The managemnet of enterprises was reviewing the results at year end and noted the following:
Product |
Budgeted contributionmargin per unit |
Budgeted sales volume | Actual sales voulme |
X | $125 | 65,000 | 75,000 |
Y | $110 | 60,000 | 45,000 |
Z | $105 | 75,000 | 80,000 |
Total | 200,000 | 200,000 |
What is the sales mix variance?
Sales mix variance
= Budgeted contribution Per unit * ( Actual sales in Units - Actual sales Units in Budget mix %)

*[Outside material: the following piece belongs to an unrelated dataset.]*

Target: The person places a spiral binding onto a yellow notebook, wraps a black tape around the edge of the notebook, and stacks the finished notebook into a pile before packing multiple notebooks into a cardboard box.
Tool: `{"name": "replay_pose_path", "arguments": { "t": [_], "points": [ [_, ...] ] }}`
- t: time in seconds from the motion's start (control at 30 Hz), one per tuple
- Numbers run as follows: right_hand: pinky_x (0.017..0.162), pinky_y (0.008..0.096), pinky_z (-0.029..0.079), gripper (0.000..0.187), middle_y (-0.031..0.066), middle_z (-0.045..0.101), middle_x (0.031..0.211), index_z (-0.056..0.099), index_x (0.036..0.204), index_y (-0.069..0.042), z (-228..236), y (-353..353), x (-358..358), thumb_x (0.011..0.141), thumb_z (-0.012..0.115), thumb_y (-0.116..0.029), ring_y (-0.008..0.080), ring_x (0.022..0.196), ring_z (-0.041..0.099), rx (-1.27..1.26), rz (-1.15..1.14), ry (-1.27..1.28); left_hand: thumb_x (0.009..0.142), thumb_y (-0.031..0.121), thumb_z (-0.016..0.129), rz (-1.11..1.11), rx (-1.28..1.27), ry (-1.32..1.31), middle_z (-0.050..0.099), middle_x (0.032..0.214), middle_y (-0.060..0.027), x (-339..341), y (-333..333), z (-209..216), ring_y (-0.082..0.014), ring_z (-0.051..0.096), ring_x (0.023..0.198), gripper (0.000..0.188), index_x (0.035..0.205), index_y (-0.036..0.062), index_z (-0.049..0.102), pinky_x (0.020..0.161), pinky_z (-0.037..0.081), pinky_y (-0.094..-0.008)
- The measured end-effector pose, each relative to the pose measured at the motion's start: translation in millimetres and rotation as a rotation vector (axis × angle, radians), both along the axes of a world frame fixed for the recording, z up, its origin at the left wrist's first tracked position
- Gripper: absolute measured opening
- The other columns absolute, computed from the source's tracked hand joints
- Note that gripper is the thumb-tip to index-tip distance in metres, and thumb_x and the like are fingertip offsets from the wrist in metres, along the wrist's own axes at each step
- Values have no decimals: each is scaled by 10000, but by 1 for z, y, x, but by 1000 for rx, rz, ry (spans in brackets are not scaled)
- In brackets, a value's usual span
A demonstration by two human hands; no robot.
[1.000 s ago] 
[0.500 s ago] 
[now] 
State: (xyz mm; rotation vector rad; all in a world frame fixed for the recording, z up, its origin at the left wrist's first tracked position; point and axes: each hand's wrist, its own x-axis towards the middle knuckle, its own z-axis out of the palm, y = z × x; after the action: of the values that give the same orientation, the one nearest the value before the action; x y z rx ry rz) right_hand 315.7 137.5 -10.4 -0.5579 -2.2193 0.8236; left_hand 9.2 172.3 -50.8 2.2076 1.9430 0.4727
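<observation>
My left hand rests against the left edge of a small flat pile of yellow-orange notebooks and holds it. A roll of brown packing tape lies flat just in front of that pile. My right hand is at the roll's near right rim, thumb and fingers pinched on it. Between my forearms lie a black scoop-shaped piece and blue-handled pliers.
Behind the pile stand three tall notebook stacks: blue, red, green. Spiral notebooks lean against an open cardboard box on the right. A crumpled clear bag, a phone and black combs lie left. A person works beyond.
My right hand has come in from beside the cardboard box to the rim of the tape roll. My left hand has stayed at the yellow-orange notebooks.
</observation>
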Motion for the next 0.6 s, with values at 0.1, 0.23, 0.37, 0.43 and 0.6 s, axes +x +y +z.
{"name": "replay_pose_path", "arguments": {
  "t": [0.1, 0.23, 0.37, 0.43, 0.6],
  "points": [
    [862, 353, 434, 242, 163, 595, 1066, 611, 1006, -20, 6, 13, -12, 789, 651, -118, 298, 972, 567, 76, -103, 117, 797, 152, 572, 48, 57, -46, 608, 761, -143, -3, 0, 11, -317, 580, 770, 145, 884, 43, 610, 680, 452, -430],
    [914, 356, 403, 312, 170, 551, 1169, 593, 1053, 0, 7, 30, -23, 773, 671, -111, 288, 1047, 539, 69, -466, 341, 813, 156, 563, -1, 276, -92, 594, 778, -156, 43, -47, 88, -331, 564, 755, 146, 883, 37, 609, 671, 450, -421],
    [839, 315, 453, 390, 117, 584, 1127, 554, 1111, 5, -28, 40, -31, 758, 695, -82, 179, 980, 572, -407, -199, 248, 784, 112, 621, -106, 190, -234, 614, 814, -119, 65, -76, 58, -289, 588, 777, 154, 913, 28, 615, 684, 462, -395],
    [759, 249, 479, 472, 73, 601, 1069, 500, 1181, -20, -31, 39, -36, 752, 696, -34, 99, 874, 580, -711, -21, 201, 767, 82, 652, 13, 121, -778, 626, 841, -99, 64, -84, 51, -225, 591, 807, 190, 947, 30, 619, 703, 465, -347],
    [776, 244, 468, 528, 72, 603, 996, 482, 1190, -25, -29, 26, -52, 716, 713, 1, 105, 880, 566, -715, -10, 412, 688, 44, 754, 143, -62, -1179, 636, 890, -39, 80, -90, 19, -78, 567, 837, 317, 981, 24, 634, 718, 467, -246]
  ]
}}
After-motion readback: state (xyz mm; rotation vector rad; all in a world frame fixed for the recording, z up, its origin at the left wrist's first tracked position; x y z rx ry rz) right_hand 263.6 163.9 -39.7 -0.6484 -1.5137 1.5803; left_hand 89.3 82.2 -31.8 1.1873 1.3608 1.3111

Product | Contribution Per Unit | Actual Units | - | Act Units in Budget Mix | Variance | F/U |
X | 125 | 75000 | - | 65000 | 1250000 | F |
Y | 110 | 45000 | - | 60000 | -1650000 | U |
Z | 105 | 80000 | - | 75000 | 525000 | F |
125000 | F |
In the given question, we see total number of units are same for budget and actual. Hence when we put the actual sales in budget mix we have same numbers like budget sales coming for actual sales in budgeted mix.
Thus this company had 125,000 Favorable sale mix variance.
Note: For sales, excess of actual over budget represents a favorable variance, since its a revenue.